Exercise description » Beginning at the line that contains "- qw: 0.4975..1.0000", return every remaining line of the data below exactly; return nothing before it.

Data shown »
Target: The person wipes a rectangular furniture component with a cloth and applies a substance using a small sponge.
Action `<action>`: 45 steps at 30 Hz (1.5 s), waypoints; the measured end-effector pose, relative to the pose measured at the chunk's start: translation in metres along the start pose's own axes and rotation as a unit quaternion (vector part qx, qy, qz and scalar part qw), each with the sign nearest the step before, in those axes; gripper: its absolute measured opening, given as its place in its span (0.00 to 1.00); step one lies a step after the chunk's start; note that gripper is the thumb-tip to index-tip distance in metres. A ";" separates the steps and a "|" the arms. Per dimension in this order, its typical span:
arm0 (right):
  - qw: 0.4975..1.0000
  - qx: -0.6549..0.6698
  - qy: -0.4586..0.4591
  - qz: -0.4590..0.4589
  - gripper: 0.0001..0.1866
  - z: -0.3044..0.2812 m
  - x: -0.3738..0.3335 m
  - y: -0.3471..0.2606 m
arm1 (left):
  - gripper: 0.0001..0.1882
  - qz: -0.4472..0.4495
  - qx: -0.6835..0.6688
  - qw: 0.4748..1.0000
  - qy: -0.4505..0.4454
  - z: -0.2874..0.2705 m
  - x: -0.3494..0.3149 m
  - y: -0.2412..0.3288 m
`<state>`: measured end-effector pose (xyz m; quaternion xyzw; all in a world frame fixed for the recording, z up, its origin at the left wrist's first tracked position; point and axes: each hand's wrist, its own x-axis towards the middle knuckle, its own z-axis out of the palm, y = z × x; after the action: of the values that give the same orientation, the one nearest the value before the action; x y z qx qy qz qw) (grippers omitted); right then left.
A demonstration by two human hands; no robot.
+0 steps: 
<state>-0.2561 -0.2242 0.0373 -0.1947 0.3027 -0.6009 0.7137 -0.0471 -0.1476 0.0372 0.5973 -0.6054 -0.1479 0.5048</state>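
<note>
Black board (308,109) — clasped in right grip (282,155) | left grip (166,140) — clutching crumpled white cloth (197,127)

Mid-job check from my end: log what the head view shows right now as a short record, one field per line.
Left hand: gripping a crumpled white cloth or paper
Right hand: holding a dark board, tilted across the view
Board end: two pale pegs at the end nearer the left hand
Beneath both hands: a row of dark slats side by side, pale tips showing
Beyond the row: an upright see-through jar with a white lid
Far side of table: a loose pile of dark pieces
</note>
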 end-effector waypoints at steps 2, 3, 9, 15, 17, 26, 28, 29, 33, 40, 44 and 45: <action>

Your response »
  - qw: 0.4975..1.0000
  - qx: -0.6549..0.6698
  - qy: -0.4586..0.4591
  - qz: -0.4590..0.4589
  - gripper: 0.0001..0.1866
  - z: -0.3044..0.2812 m
  - x: -0.3738..0.3335 m
  - y: -0.3471..0.2606 m
arm1 (left):
  - gripper: 0.0001..0.1882
  - qz: -0.4472..0.4495
  - qx: -0.6835..0.6688
  - qw: 0.4748..1.0000
  - qy: -0.4505..0.4454
  - z: -0.2874..0.2705 m
  - x: -0.3494..0.3149 m
  - y: -0.2412..0.3288 m
`<state>`: measured end-effector pose (xyz m; quaternion xyzw; all in a world frame fixed for the recording, z up, its origin at the left wrist's first tracked position; point and axes: each hand's wrist, its own x-axis towards the middle knuckle, its own z-axis out of the palm, y = z × x; after the action: of the values that give the same orientation, the one nearest the value before the action; x y z qx qy qz qw) (grippers omitted); right then left.
A demonstration by two human hands; no robot.
+0 steps: 
<state>-0.2561 -0.2242 0.0373 -0.1947 0.3027 -0.6009 0.7137 -0.0471 -0.1476 0.0372 0.5973 -0.6054 -0.1479 0.5048</state>
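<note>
Black board (308,109) — clasped in right grip (282,155) | left grip (166,140) — clutching crumpled white cloth (197,127)

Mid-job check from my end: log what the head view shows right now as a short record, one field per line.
Left hand: gripping a crumpled white cloth or paper
Right hand: holding a dark board, tilted across the view
Board end: two pale pegs at the end nearer the left hand
Beneath both hands: a row of dark slats side by side, pale tips showing
Beyond the row: an upright see-through jar with a white lid
Far side of table: a loose pile of dark pieces
</note>
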 end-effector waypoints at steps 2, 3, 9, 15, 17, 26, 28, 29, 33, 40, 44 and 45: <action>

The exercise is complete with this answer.